PX-Migrate is the essential technology behind PX-DR. If you’re looking for a site-to-site, synchronous, or asynchronous disaster recovery scenario, you’ll want to use this. However, we’re not going to cover DR in this post. Instead, we’ll look at using PX-Migrate to provide single migration copies of Kafka and its data from production to test.

For example, you may want to move the data to an environment that can scrub PII out of it. And then move it to a test Kubernetes cluster to enable developers to test this real data. PX-Migrate gives you the exact copy of what was running in production, from application configuration (spec files and metadata) to the data in the brokers.

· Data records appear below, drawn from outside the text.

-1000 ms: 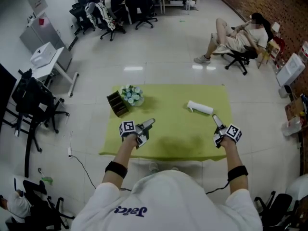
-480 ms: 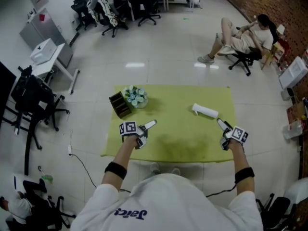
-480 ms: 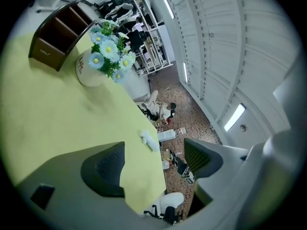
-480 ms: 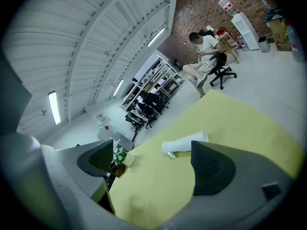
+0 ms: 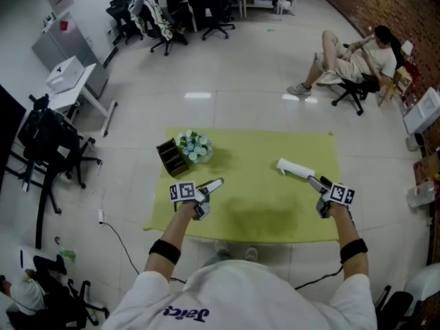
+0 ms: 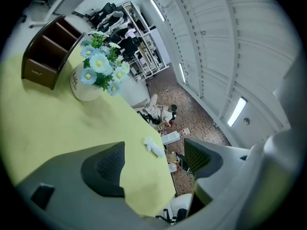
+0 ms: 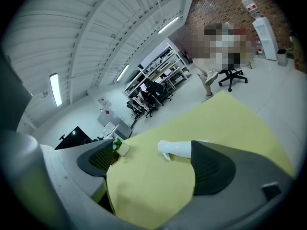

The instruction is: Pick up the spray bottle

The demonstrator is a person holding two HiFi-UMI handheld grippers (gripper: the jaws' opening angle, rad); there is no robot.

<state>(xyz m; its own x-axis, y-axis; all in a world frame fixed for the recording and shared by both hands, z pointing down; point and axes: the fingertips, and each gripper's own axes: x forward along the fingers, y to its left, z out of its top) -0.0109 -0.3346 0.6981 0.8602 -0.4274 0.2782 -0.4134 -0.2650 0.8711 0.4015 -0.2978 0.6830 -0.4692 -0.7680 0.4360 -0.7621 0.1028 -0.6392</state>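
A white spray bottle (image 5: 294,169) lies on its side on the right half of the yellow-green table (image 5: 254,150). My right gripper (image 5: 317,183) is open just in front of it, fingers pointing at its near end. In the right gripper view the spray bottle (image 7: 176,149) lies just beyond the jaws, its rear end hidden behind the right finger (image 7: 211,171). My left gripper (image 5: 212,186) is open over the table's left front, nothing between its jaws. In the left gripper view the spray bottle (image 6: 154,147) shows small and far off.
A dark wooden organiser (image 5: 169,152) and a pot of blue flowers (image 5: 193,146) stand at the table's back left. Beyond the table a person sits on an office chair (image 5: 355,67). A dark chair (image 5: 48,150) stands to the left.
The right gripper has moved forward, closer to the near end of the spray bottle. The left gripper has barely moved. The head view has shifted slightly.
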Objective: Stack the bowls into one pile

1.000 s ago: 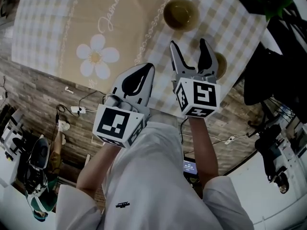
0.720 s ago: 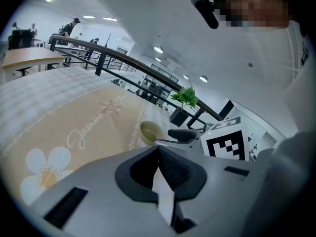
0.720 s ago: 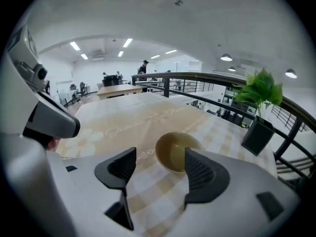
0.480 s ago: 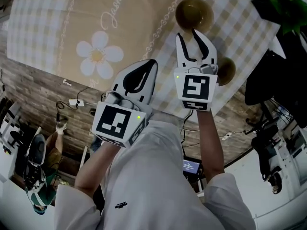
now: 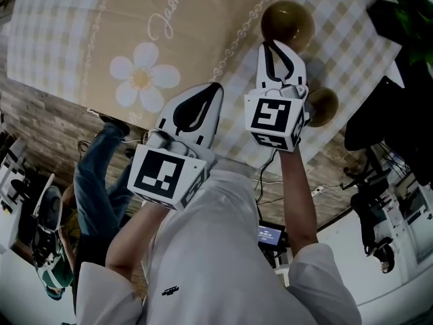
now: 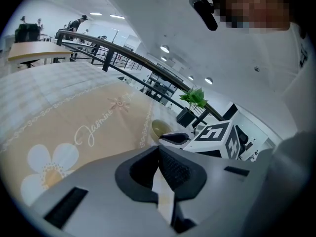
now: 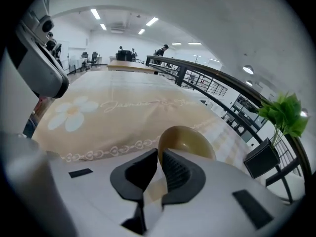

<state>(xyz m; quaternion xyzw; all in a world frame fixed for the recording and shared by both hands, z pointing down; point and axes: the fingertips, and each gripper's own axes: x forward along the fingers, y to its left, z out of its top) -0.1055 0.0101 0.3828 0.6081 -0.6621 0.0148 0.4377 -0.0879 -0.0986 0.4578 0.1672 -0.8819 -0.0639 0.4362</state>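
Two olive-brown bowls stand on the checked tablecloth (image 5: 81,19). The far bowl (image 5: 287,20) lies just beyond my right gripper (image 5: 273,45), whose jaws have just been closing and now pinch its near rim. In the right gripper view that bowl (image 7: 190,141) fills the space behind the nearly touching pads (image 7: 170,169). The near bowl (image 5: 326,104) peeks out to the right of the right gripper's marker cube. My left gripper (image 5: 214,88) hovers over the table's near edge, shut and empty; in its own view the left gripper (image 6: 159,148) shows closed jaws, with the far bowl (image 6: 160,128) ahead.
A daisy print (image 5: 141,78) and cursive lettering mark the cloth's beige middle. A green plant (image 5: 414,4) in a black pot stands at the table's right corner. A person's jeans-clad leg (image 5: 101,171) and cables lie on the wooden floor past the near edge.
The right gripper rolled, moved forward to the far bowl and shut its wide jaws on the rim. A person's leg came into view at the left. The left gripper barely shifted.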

Figure 6: This illustration shows how PX-Migrate can pair two independent clusters and allow Kafka metadata and volume data to be moved as a single unit.

PX-Migrate enables migrations that can provide application-aware rules for consistency. It allows you to move the Kafka-application metadata (deployment and StatefulSet) along with its data to another Kubernetes environment.

Conclusion

Running data services on Kubernetes is becoming the standard in enterprise environments now that Kubernetes is the clear winner in container orchestration. In addition, the combination of Portworx and Kubernetes enables clear architectural benefits that are critical to today’s DevOps teams. In the next part of this series, we’ll dive into security, deduplication of Kafka with Portworx on FlashArray, and overall performance.